Based upon the constitutional provisions guaranteed under the Due Process Clauses of the US and NY Constitutions, section 375 of Laws of 1990 (ch 190) is hereby declared to be unconstitutional. By reason of the above, the petitioners are entitled to their respective payments in compliance with those terms as set forth in Laws of 1982 (ch 353).

. Section 1 of Laws of 1982 (ch 353) states:
"Section 1. The legislature finds that collective bargaining agreements have been negotiated by the unified court system with employee organizations representing nonjudicial officers and employees in the following units: New York State Court Employees Association * * *
"The purpose of this act is to implement these agreements and to provide increases in compensation for nonjudicial officers and employees of the unified court system not in collective negotiating units.”

. A memorandum dated October 31, 1990 addressed to all nonjudicial employees from Matthew T. Crosson states: "By now, no one in the court system could be unaware that earlier this year the Legislature enacted Chapter 190 of the Laws of 1990 Section 375 which imposes a lag payroll on some court system employees. * * * We did not ask the Legislature to impose lag payroll on the court system, and we do not want it. The Legislature did it because of the State’s fiscal problems — anticipating lag payroll, the court system’s budget was cut $7-million this year.”

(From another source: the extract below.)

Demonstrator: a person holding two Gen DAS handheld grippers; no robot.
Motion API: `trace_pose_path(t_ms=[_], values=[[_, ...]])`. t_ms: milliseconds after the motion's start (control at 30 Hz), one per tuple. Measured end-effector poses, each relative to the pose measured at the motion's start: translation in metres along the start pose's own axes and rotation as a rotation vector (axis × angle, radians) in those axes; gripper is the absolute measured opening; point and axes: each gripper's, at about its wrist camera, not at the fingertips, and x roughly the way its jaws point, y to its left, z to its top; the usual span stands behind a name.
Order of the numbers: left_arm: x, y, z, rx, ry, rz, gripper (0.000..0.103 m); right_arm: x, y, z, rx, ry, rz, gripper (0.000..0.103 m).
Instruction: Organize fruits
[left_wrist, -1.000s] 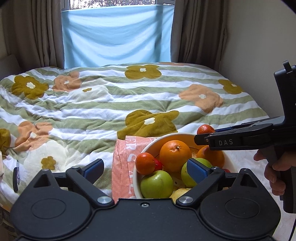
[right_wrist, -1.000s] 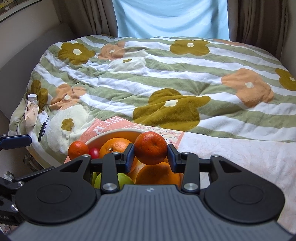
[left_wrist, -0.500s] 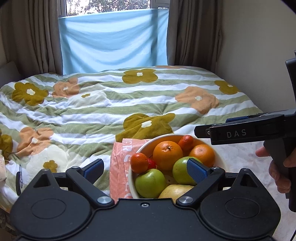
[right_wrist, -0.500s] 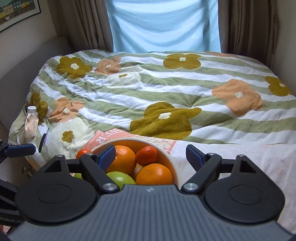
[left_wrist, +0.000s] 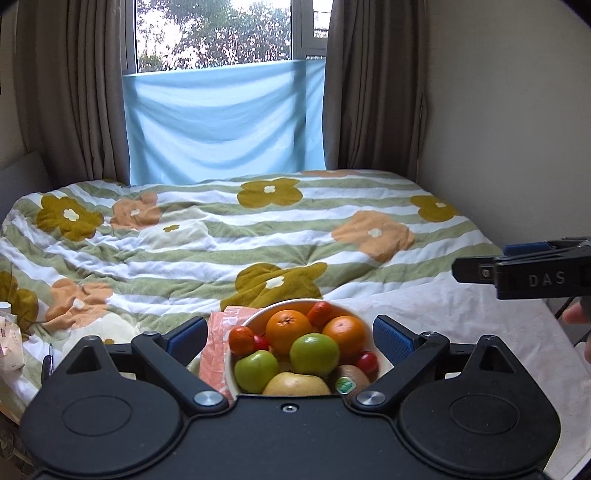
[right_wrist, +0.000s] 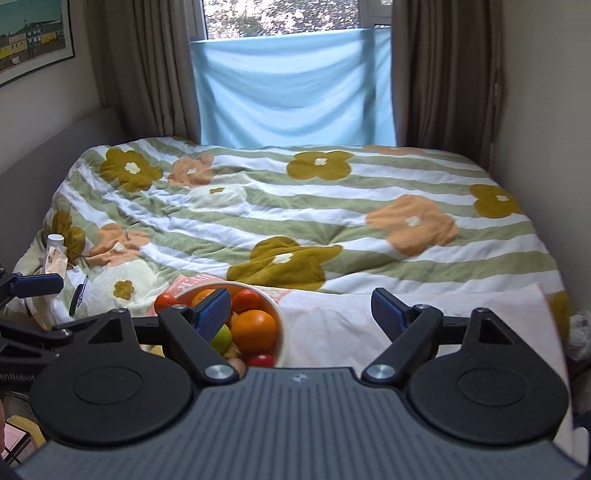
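Fruit is all inside the white bowl (left_wrist: 258, 314), which stands at the near edge of the bed (left_wrist: 221, 229), on a pink printed paper (left_wrist: 214, 343). In my left wrist view I count two big oranges (left_wrist: 289, 330), two green apples (left_wrist: 314, 354), a yellow pear (left_wrist: 295, 384), a kiwi with a green sticker (left_wrist: 351, 376), small mandarins (left_wrist: 241, 339) and red cherry tomatoes (left_wrist: 367, 362). My left gripper (left_wrist: 290, 338) is spread wide and holds nothing; the bowl sits between its blue pads, lower. My right gripper (right_wrist: 301, 312) is also wide apart and empty, and in its view the bowl is at about 10 o'clock from the middle of the gripper, partly behind the left finger. In the left view the right gripper shows at 3 o'clock, apart from the bowl
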Motion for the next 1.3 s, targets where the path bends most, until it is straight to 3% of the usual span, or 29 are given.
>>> trace_pose_path(t_ms=[233, 433, 767, 1300], values=[[-0.046, -0.027, -0.005, -0.016, -0.051, -0.008, 0.102, -0.071, -0.026, -0.022, 0.000, -0.033, -0.106, 0.103], [-0.069, -0.047, -0.018, -0.013, -0.063, -0.009, 0.103, -0.108, -0.037, -0.052, 0.005, -0.051, -0.185, 0.103], [-0.079, -0.060, -0.037, -0.010, -0.047, 0.013, 0.103, -0.129, -0.048, -0.086, 0.067, -0.016, -0.222, 0.103], [-0.087, -0.067, -0.044, -0.007, -0.045, 0.006, 0.103, -0.139, -0.049, -0.091, 0.083, -0.019, -0.244, 0.103]])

. Respondent Chief Administrator Crosson’s memorandum of law at page 17 states: "The State Legislature thus expressly removed the implementation of an alternative procedure from the collective bargaining are- » na.

. See Association of Surrogates & Supreme Ct. Reporters v State of New York (749 F Supp 97, 101) in which case were essentially the same facts as presented herein. The court decided "that legislative appropriations are necessary before compensation or salary provisions of collective bargaining agreements become effective.” (Supra, at 101.) Contrary to the District Court’s decision there was an appropriation necessary to meet the terms of the negotiated contract and approved by the 1982 New York State Legislature for those wages now disputed. This occurred in 1982. Laws of 1982 (ch 353, § 5) specifically states such fact. (See, n 1 herein.)

. See, Befort, Public Sector Bargaining: Fiscal Crisis and Unilateral Change, 69 Minn L Rev 1221, 1246 (1985) ("The contract clause is the principal constitutional limitation on the legislature’s authority to modify existing collective bargaining agreements. Although the contract clause
*303literally proscribes any impairment of contract, the United States Supreme Court has long recognized that a state, in the exercise of its police powers, may protect the public interest in an emergency by the enactment of reasonably tailored legislation.”).
In commenting on United States Trust Co. v New Jersey (431 US 1 [1977]), the Minnesota Law Review article recites: "The impairment of public contracts is constitutional, the Court stated, only if 'reasonable and necessary to serve an important public purpose.’ The Court [Supreme Court] noted that an impairment is 'reasonable’ only if the parties did not foresee at the time of contacting the possibility of changed circumstances and is 'necessary’ only if there are no less drastic alternatives available for safeguarding the public interest.” (Op. cit., at 1247.)